« Soixante-quinze ans [depuis la rafle du Vel d'Hiv], trois quarts de siècle, [c'est] presque une vie d’homme, mais plusieurs mémoires qui se succèdent. D’abord, si vous me le permettez, une absence de mémoire, une mémoire qui oublie quand elle ne dissimule pas. Une mémoire combattante, qui, pour remettre la France au rang des alliés, puis rétablir la République, veut oublier la partie sombre d’elle-même, et croit refermer ses cicatrices en regardant devant, sans état d’âme, d’abord préoccupée de reconstruction et pour les plus clairvoyants de réconciliation.
Plus tard, une mémoire honteuse, la mémoire d’un passé qui ne passe pas ! Celle d’une jeunesse gavée aux taux de croissance, ambitieuse de se construire un passé de combats héroïques, venue au soutien des nostalgiques d’une étrange défaite, trop heureux de noyer leur lâcheté individuelle dans une flagellation collective, au point que les délires vicieux d’un professeur dérangé prennent les postures de thèse historique pompeusement dénommée « révisionnisme » auquel certains gogos, en mal de débat sans fondement, accordaient la crédibilité que d’autres intellectuels, également atteints de crétinisme précoce, avaient plus tôt apporté à la « science soviétique » de Lyssenko.
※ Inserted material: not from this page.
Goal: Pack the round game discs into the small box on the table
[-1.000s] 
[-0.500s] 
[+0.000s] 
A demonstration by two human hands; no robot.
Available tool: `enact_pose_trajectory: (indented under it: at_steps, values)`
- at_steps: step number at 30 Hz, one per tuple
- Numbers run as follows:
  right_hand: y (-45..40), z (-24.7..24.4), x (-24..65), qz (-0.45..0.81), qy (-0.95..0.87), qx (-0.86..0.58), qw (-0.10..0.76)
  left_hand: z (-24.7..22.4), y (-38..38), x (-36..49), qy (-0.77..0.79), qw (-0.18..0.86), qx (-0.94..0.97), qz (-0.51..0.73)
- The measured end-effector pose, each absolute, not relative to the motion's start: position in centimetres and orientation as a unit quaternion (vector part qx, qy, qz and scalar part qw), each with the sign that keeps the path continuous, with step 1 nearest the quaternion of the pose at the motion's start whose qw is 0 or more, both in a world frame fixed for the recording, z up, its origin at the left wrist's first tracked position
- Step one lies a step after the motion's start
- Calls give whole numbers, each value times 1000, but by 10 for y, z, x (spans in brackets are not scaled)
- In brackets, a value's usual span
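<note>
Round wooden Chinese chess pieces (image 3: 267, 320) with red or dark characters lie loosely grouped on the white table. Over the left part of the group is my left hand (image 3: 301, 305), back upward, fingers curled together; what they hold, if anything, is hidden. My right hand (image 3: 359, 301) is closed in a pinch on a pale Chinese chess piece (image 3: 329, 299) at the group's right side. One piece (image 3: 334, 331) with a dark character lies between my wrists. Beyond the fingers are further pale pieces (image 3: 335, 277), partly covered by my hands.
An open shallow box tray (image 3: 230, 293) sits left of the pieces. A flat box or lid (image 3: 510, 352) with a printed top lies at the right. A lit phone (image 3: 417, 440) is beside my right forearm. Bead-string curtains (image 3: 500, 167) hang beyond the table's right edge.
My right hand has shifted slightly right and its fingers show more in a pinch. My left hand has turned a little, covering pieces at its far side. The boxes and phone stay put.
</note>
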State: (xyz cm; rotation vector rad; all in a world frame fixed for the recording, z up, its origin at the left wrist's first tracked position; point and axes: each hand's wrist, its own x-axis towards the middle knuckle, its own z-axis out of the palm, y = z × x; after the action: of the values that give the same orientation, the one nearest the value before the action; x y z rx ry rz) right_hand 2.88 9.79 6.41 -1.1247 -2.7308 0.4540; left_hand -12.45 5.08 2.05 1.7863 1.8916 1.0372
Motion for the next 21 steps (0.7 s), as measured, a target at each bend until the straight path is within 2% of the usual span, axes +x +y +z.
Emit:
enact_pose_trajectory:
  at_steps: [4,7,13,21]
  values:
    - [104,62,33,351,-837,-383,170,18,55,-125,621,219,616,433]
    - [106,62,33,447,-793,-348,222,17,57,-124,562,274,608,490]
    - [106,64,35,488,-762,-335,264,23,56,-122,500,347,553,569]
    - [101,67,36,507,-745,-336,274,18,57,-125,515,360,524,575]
Et puis il y a eu la mémoire retrouvée. Celle de la France du Président Jacques Chirac, qui, le 16 juillet 1995, en ce lieu, il y a, jour pour jour 22 ans, reconnaissait que 53 ans plus tôt, « la France, patrie des lumières et des Droits de l’Homme, la France, ce jour-là, avait commis l’irréparable. Manquant à sa parole, elle avait livré ses protégés à leurs bourreaux ». Ce jour-là, en déclarant « Oui la folie criminelle de l’occupant, a été, chacun le sait, secondée par des Français, par l’Etat français », le Chef de l’Etat tournait définitivement le dos aux mensonges, nous offrant enfin une possible réconciliation avec « l’idée que l’on se fait de son pays » !
Aujourd’hui, vous imaginez combien il m’en coûte de le dire, les derniers survivants disparaissent. Combien restent-t-ils des 2 000 rescapés des 76 000 Juifs, français et étrangers, déportés de France ?
C’est en votre nom qu’il faut entretenir cette double mémoire, voulue par Yad Vashem, à Jérusalem, dès 1953, qui œuvre inlassablement à retrouver le nom et, lorsque c’est possible, l’histoire des six millions de victimes de la Shoah, et aussi à honorer « les Justes parmi les Nations », ces hommes et ces femmes de toute origine, de toute condition, de toute religion, qui, spontanément ou suivant pour certains l’injonction de leur pasteur ou de leur évêque, au mépris des risques pour leur vie et parfois de celle de leur famille, ont ouvert leur cœur et leur porte aux pourchassés.
Pour ces proscrits, ils étaient une étincelle dans la nuit, pour nous ils restent l’incarnation de la France des lumières et des Droits de l’Homme. Et parce qu’elle a admis sa part d’ombre, notre France peut s’enorgueillir de ses Justes parmi les Nations, les plus de 4 000 hommes et femmes reconnus et honorés par la plus haute distinction civile de l’Etat d’Israël, et tous les anonymes restés inconnus, qui, alors que l’Etat trahissait ses valeurs, ont contribué à préserver et sauver les trois quarts des Juifs de France, plus que dans aucun autre pays de l’Europe occupée, à l’exception du Danemark, et aussi l’âme de notre Nation.
Désormais, la mémoire va céder le pas à l’Histoire. Le Comité Français pour Yad Vashem veut y prendre toute sa part. Pour cela, depuis cette année, dans le cadre de son réseau « Villes et Villages des Justes parmi les Nations de France », le Comité Français pour Yad Vashem permet à des enseignants, qui choisissent d’y consacrer une partie de leurs congés, de retourner à l’université approfondir leurs connaissances de la Shoah et du phénomène génocidaire. Ce matin même, un premier groupe de 25 enseignants rentre d’une semaine de séminaire passée à Jérusalem, à l’Institut International de Yad Vashem ; il sera suivi d’un second groupe en novembre prochain, puis, nous l’espérons, de 4 séminaires par an, permettant ainsi à 100 enseignants d’histoire d’y participer chaque année. C’est ainsi, par cet enseignement des heures sombres de notre passé, que nous pouvons contribuer, à notre place, à entretenir une mémoire au service d’une nation qui doit continuer de rester plus que jamais la patrie des Lumières et des Droits de l’Homme ».